Shape: (n_periods + 1, n_states)


Portfolio & Segmentation

segment_fico

from cranalytics import segment_fico

segmented_df = segment_fico(df)

Returns: pd.DataFrame — input DataFrame with two columns added.

New Column Type Values
fico_band str <600, 600-649, 650-699, 700-749, 750-799, 800+
risk_grade int 1 (lowest risk, 800+) → 6 (highest risk, <600)

All original columns are preserved.


calculate_lgd

from cranalytics import calculate_lgd

lgd_series = calculate_lgd(loan_df)

Returns: pd.Series of float — one LGD value per loan, same index as input.

  • Range: 0.0 – 1.0 (decimal, not percent)
  • Formula: LGD = 1 − (collateral_value × (1 − haircut)) / principal
  • Unsecured loans: LGD = 1.0

Vintage Curve Fitting

run_vintage_analysis_session

from cranalytics import run_vintage_analysis_session

session = run_vintage_analysis_session(vintage_df, min_maturity_months=12)

Returns: VintageAnalysisSessionResult — mapping-compatible dataclass

Attribute Type Description
triangle pd.DataFrame Vintage triangle used to detect maturity coverage
incomplete_vintages list[str] Vintage names flagged as incomplete
selected_vintage pd.DataFrame Long-format curve chosen for comparison and validation
validation_issues pd.DataFrame Issue table surfaced from the contract boundary
comparison_metrics pd.DataFrame Per-method metric table from smoothing comparison
rankings pd.DataFrame Ranked method scores, best first
validation_summary pd.DataFrame Temporal validation summary by smoothing method
summary_table str Human-readable validation summary table
tail_projections pd.DataFrame Projected rows for incomplete vintages when requested

Compatibility note: Prefer attribute access such as session.rankings.

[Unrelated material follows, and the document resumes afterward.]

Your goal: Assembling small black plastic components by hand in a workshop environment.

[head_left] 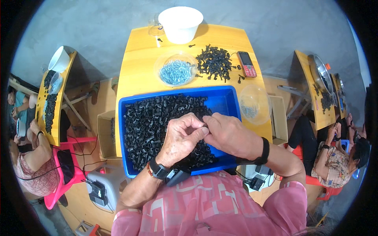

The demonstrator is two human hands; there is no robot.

Legacy dict-style access such as session["rankings"] is still supported.


CurveFitter.predict / CurveFitter.forecast

from cranalytics import CurveFitter

fitter = CurveFitter(model="weibull")
fitter.fit(mob_array, loss_rate_array)
predictions = fitter.predict(future_mob_array)

Returns: np.ndarray — 1-D array of predicted cumulative loss rates.

  • Shape: (n_samples,) matching input future_mob_array
  • Range: [0, fitter.ultimate_] — clipped at fitted ultimate loss

Key fitted attributes after fit():

Attribute Type Description
ultimate_ float Fitted ultimate (terminal) loss rate
params_ np.ndarray Raw curve parameters

smooth_vintage

from cranalytics import smooth_vintage

result = smooth_vintage(vintage_df, method="moving_average", window=3)

Returns: SmoothedCurve dataclass

Attribute Type Description
mob np.ndarray Months on book (same as input)
smoothed_values np.ndarray Smoothed cumulative loss rates
original_values np.ndarray Original (unsmoothed) cumulative loss rates
method_name str Human-readable method name and parameters
parameters dict Fitted parameters (method-specific)
fitted_model Any | None Underlying model object (spline, isotonic, etc.)

Key method: result.forecast(future_mob)np.ndarray — extrapolate to future months.


Rollforward

fit_flow_hazard_curves

from cranalytics import fit_flow_hazard_curves

curves_df = fit_flow_hazard_curves(flow_df)

Returns: pd.DataFrame

Column Type Description
segment_id str Segment identifier
month_on_book int Month on book
payment_hazard_rate float Monthly payment hazard (0.0–1.0)
chargeoff_hazard_rate float Monthly charge-off hazard (0.0–1.0)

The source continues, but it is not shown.